Seasonal nature of income and expenses

The nature of the most significant activities carried out by the BBVA Group’s entities is mainly related to typical activities carried out by financial institutions, which are not significantly affected by seasonal factors within the same year.

Responsibility for the information and for the estimates made

The information contained in the BBVA Group’s consolidated financial statements is the responsibility of the Group’s Directors.

Estimates have to be made at times when preparing these Consolidated Financial Statements in order to calculate the recorded or disclosed amount of some assets, liabilities, income, expenses and commitments.

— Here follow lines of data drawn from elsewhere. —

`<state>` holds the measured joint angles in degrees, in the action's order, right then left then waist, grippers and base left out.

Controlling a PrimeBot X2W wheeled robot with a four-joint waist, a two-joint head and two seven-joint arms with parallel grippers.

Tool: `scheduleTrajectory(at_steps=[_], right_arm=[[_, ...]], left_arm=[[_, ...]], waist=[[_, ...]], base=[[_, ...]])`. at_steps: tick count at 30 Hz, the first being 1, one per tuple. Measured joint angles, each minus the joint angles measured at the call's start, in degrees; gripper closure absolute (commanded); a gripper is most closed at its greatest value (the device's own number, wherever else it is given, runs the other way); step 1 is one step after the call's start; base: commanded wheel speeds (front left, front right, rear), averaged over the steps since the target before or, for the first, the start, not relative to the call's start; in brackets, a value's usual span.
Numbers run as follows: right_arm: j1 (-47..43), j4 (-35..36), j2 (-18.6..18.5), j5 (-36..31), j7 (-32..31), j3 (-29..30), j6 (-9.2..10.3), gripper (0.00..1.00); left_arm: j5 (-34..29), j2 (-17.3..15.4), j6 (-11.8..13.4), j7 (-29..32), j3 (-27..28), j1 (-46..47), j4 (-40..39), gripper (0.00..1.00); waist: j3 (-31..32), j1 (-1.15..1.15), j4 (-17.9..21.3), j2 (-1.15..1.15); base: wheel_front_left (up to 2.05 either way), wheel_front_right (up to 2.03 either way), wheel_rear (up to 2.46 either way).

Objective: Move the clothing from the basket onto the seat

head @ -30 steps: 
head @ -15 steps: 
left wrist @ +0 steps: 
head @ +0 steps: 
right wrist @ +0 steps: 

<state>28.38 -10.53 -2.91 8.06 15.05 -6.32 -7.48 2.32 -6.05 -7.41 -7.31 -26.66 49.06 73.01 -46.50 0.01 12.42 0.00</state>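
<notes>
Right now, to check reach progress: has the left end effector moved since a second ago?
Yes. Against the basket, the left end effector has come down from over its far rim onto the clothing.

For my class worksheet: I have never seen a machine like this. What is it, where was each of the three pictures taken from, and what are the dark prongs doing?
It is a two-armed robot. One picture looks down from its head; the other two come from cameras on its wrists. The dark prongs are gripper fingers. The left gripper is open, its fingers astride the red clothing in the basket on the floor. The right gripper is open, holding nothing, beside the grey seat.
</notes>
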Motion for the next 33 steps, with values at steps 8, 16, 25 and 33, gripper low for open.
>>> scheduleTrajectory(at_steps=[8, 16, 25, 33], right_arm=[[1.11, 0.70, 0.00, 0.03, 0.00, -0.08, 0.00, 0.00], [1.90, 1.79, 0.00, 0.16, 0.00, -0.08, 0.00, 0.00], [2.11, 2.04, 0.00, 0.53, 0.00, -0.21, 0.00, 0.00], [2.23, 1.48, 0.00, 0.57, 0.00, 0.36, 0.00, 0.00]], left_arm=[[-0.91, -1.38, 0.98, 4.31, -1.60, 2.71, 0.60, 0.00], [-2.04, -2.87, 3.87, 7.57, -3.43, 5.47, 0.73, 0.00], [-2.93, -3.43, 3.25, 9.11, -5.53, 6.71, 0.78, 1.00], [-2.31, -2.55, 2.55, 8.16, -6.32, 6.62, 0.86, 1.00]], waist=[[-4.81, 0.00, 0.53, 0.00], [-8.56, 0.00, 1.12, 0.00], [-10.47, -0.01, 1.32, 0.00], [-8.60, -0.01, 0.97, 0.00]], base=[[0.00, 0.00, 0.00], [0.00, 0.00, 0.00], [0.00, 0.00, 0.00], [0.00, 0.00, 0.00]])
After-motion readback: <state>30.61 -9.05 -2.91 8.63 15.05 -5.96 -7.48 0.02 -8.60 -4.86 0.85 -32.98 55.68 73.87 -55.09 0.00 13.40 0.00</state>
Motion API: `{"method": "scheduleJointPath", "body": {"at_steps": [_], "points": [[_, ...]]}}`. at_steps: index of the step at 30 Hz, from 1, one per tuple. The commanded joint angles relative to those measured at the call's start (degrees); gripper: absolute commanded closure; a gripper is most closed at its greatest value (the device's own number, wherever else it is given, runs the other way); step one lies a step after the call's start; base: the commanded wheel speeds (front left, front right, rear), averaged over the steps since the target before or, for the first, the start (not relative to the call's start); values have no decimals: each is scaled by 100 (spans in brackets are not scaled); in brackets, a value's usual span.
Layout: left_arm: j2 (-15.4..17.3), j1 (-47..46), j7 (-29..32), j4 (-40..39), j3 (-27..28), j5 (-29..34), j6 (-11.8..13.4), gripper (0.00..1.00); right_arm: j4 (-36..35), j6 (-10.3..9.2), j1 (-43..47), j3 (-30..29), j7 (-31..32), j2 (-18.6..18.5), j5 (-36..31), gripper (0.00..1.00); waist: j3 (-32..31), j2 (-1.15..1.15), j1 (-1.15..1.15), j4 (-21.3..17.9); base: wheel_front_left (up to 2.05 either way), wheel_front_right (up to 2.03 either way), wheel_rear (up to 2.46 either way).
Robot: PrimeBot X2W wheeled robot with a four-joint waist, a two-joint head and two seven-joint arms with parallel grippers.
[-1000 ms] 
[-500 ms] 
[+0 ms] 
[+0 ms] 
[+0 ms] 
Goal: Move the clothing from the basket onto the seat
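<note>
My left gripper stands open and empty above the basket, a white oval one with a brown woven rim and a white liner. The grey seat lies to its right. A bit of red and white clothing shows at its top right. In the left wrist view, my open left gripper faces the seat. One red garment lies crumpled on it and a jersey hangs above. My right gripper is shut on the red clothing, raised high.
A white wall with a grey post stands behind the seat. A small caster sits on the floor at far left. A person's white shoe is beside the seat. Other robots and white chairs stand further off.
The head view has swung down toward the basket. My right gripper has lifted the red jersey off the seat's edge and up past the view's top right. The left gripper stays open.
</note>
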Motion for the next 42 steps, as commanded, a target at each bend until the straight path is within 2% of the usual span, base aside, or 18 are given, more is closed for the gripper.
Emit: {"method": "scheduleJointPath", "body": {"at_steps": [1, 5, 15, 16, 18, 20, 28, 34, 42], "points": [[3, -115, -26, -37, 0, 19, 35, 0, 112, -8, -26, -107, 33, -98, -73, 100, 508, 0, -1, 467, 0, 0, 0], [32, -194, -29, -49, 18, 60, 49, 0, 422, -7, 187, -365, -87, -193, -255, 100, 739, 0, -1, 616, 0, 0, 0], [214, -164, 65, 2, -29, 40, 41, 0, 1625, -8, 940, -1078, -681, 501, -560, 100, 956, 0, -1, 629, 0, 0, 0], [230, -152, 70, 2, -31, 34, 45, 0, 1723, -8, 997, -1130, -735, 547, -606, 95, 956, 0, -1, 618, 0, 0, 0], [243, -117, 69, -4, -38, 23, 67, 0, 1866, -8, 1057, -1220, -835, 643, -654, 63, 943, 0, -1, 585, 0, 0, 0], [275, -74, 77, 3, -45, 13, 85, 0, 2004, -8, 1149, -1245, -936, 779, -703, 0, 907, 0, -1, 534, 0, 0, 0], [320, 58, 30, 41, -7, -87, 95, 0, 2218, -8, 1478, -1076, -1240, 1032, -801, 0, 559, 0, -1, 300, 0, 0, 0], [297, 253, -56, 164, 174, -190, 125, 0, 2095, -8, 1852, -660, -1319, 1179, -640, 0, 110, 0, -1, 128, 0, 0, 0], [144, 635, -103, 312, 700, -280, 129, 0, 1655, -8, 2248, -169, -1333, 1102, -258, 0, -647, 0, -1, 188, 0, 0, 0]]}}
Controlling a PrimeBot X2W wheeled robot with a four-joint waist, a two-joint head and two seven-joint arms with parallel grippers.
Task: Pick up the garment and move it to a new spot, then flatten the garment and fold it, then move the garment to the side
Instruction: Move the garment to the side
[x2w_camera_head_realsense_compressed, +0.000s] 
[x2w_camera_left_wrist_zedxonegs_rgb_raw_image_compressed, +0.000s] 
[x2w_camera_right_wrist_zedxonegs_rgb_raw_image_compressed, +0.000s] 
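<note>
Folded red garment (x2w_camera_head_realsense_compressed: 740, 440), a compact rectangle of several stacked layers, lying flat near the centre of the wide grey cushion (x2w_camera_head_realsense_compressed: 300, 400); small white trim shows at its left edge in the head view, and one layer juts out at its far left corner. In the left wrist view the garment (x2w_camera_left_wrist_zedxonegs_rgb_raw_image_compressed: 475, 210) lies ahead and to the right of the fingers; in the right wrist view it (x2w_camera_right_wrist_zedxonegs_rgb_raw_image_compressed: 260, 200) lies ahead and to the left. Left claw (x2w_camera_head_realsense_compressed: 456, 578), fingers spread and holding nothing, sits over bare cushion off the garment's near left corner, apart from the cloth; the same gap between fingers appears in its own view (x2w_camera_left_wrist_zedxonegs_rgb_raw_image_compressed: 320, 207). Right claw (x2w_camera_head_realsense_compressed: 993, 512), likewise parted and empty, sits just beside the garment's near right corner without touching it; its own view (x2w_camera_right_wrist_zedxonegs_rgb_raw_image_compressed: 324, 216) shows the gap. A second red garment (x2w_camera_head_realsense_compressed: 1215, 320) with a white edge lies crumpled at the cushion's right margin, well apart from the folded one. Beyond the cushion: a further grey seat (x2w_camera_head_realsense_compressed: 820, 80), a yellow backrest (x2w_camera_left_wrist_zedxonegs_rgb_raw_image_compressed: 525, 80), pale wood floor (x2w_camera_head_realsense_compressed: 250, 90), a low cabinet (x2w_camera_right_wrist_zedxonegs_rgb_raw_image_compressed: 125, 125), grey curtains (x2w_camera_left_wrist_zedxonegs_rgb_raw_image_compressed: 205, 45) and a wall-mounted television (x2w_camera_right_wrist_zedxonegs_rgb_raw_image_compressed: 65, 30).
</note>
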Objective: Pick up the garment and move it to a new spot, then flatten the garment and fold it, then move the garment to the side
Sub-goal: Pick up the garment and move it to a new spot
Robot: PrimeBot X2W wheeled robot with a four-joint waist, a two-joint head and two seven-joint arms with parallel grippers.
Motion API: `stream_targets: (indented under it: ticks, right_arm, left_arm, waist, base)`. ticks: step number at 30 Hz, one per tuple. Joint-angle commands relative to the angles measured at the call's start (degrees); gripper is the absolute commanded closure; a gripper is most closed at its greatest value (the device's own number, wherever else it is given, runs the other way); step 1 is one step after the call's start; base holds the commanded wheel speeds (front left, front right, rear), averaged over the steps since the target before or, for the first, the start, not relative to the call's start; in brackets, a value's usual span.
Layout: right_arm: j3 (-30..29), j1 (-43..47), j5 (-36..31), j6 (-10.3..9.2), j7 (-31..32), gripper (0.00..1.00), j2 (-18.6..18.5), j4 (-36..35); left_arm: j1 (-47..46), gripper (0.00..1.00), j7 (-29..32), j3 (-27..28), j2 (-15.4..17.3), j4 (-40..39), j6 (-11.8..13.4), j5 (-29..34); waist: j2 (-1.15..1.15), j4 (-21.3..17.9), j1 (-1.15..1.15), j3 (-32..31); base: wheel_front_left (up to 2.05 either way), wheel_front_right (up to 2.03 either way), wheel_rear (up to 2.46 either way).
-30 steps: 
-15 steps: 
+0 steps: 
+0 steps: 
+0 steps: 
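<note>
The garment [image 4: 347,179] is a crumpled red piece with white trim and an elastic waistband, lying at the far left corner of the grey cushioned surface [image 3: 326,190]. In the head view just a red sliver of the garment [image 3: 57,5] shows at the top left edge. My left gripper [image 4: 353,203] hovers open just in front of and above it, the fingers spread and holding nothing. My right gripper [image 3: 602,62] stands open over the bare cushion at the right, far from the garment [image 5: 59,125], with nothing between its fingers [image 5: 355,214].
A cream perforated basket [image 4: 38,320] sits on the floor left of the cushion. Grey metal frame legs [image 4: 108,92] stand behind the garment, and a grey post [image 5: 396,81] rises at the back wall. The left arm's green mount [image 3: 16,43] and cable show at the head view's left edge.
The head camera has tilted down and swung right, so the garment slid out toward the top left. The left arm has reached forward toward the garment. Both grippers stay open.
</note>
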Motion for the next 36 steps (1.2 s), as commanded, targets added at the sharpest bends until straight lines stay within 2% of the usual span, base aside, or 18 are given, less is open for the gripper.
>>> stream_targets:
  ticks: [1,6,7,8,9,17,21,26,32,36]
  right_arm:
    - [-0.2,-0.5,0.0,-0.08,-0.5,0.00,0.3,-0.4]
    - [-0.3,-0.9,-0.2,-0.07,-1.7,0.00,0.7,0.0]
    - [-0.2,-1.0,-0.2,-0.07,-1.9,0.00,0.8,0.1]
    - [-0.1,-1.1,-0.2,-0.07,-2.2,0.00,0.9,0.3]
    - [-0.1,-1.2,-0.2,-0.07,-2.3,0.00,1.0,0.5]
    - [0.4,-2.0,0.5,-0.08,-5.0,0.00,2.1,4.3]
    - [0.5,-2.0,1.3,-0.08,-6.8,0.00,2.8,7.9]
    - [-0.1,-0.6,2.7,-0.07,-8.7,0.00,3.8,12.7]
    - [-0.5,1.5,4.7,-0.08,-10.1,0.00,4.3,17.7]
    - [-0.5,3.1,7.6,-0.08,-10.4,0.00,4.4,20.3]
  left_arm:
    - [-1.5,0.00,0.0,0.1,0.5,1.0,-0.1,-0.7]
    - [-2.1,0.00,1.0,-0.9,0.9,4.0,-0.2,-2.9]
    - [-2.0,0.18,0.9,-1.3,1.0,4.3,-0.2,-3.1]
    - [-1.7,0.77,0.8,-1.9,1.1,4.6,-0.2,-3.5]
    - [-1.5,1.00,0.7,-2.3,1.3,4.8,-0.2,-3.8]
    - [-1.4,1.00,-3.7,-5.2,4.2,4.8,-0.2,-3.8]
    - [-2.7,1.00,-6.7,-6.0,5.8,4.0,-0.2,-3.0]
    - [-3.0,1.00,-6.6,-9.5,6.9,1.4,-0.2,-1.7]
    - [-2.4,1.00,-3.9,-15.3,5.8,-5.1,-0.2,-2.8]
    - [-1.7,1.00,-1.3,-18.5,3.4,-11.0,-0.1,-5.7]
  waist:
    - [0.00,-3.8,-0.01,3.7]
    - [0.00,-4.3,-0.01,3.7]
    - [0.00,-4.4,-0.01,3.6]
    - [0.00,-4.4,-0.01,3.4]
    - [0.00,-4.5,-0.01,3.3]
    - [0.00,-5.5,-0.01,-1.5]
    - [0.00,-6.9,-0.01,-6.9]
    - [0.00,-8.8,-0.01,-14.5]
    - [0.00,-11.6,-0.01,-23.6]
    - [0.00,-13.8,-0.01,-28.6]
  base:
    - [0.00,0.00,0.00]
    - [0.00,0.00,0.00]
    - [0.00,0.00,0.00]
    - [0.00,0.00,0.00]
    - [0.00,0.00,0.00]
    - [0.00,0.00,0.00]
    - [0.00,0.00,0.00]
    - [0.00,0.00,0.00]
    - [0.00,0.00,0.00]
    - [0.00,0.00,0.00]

These estimates relate mainly to the following:

  • Impairment losses on certain financial assets (Notes 6, 12, 13, 14 and 15).
  • The assumptions used to quantify certain provisions (Note 23) and for the actuarial calculation of post-employment benefit liabilities and commitments (Note 24).
  • The useful life and impairment losses of tangible and intangible assets (Note 16, 17, 19 and 20).
  • The valuation of goodwill and price allocation of business combinations (Note 17).
  • The fair value of certain unlisted financial assets and liabilities (Note 7).
  • The recoverability of deferred tax assets (Note 18).
  • The exchange rate and the inflation rate of Venezuela.

Although these estimates contemplate current conditions and how we expect them to change in the future as of the end of the reporting periods, future events may make it necessary to modify them (either up or down) over the coming years. This would be done prospectively in accordance with applicable standards, recognizing the effects of changes in the estimates in the corresponding consolidated income statement.

During the first semester of 2018 there were no significant changes to the assumptions made as of December 31, 2017, except as indicated in these consolidated financial statements.